**INSTRUCTIONS FOR THE TASK:** Look through the data below and extract, unchanged, the lines from the one that contains "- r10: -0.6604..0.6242" to the one that contains "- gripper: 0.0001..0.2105", both included.

Collected data:
■ ■ ■ ■

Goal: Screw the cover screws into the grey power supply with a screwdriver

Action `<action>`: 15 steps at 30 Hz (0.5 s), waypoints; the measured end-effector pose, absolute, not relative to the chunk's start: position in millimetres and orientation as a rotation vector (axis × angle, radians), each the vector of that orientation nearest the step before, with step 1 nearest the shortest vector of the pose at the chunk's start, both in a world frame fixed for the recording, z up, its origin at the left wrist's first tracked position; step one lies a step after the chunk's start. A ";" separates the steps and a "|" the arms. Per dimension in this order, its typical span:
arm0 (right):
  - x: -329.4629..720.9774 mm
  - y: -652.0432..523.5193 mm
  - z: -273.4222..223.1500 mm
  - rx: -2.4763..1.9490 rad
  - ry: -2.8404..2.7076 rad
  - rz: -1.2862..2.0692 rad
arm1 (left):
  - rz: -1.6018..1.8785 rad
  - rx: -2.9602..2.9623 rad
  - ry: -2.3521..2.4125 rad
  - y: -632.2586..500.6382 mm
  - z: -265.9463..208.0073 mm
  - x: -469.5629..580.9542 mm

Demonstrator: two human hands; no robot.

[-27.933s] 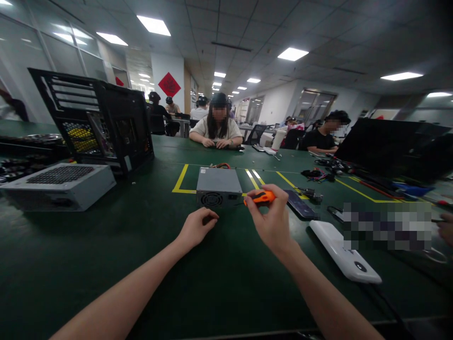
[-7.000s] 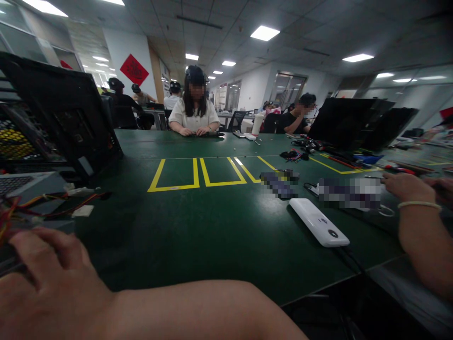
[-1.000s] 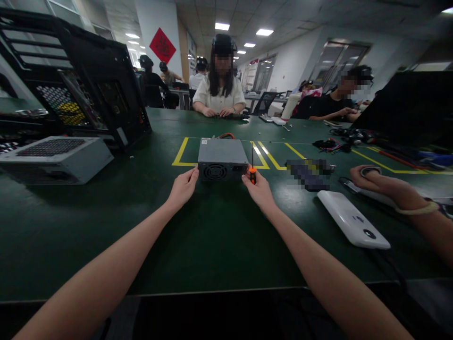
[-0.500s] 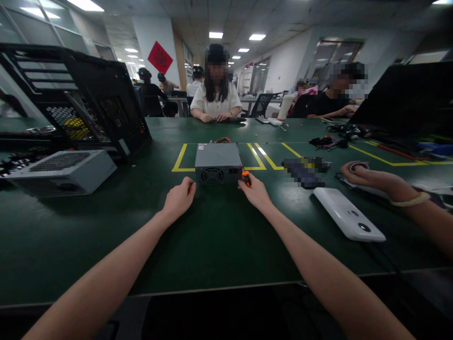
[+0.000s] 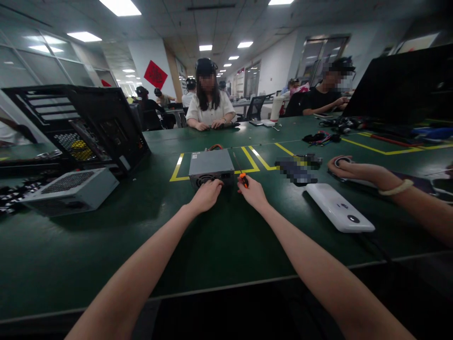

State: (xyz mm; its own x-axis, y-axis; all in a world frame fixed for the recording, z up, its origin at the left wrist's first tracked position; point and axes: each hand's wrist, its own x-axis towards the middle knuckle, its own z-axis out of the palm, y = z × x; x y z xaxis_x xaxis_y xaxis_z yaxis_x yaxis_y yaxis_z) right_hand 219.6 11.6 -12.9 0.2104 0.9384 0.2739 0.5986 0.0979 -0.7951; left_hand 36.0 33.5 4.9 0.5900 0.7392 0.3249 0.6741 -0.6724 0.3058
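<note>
A grey computer power supply [image 5: 212, 162] sits on the green table in front of me, its fan grille and socket facing me. My left hand [image 5: 206, 196] is at its front face, overlapping part of the grille. Those fingers are curled together, and whatever they hold, if anything, is hidden. In my right hand [image 5: 254, 192], just right of the supply, is a screwdriver [image 5: 244, 179] with an orange and black handle. Its thin shaft points up and away from me, beside the supply's right side. Wires show behind the supply.
On the left stand a black computer case [image 5: 102, 125] and a second power supply [image 5: 72, 191]. A white device [image 5: 339, 208] lies to the right, near another person's hand [image 5: 361, 172]. Cables [image 5: 320, 138] and a dark monitor [image 5: 399, 89] are farther right. Someone sits opposite.
My left hand has moved right, from beside the power supply to its front face. My right hand still holds the screwdriver, whose shaft now shows clear of the supply. The view has shifted slightly.
</note>
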 end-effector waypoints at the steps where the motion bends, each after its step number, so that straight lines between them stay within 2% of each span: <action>1: 219.6 10.9 -12.6 -1.596 -1.488 0.481 | 0.694 2.594 1.130 35.2 5.8 34.8; 4: 218.7 8.8 -11.5 -1.585 -1.502 0.481 | 0.830 2.362 1.029 34.8 8.0 22.7; 9: 215.8 7.5 -9.5 -1.565 -1.512 0.414 | 1.028 2.133 1.154 27.0 8.7 -10.1; 15: 216.2 -0.5 0.2 -1.522 -1.437 0.318 | 0.910 2.422 1.410 24.9 -3.6 -31.1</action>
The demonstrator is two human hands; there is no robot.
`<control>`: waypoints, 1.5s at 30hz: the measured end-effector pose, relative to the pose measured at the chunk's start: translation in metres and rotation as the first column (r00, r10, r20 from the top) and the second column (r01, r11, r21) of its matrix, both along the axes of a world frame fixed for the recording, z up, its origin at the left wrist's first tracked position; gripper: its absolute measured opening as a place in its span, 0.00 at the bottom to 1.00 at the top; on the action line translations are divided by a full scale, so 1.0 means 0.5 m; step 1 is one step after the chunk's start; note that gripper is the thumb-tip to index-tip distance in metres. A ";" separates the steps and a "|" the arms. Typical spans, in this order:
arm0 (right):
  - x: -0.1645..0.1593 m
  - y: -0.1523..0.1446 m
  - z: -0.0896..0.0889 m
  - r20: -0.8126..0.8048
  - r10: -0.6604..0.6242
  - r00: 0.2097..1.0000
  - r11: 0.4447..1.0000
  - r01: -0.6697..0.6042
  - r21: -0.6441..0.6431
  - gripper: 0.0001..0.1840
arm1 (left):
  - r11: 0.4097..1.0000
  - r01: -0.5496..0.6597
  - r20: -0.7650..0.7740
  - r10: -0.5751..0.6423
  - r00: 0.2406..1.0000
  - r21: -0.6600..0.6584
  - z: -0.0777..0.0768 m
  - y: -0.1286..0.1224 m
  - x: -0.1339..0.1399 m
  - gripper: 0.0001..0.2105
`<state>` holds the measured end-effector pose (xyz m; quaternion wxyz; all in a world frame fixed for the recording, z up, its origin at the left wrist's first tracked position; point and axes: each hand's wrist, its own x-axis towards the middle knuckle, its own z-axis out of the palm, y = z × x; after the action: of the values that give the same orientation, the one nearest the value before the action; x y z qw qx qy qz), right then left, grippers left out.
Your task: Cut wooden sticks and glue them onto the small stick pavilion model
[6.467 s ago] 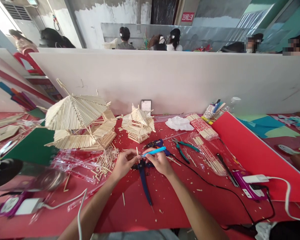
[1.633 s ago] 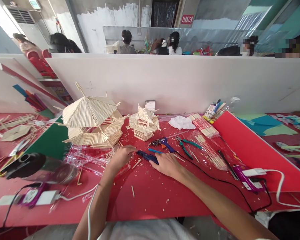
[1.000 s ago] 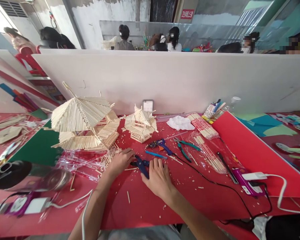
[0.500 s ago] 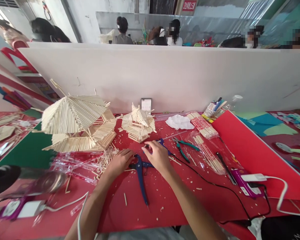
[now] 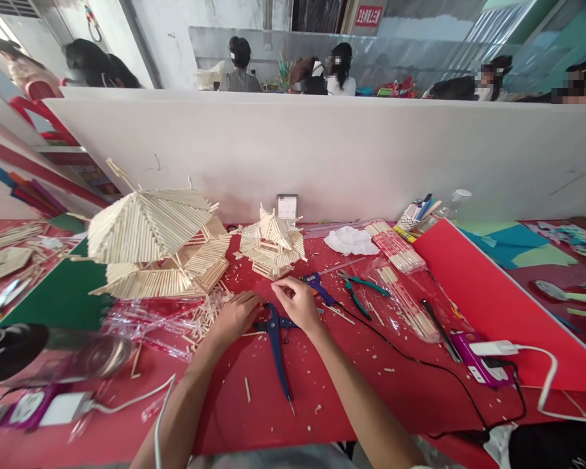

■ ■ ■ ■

**WRITTEN ANSWER:**
  - r10: -0.6604..0.6242
  - r00: 0.2097..1.0000
  - r11: 0.4447..1.0000
  - r01: -0.6697..0.6042
  - r21: -0.6441..0.6431
  - gripper: 0.0001..0.1840
arm1 (left):
  - r11: 0.4097..1.0000
  - r01: -0.5496..0.6597
  - r20: -0.7650..0.7740
  - r10: -0.5751..0.6423
  - r00: 0.2406..1.0000
  - r21: -0.6600..0.6584
  - z: -0.0777..0.0768 m
  - y: -0.1286..0.1224 m
  - x: -0.1339..0.1399 m
  - gripper: 0.0001..0.2105

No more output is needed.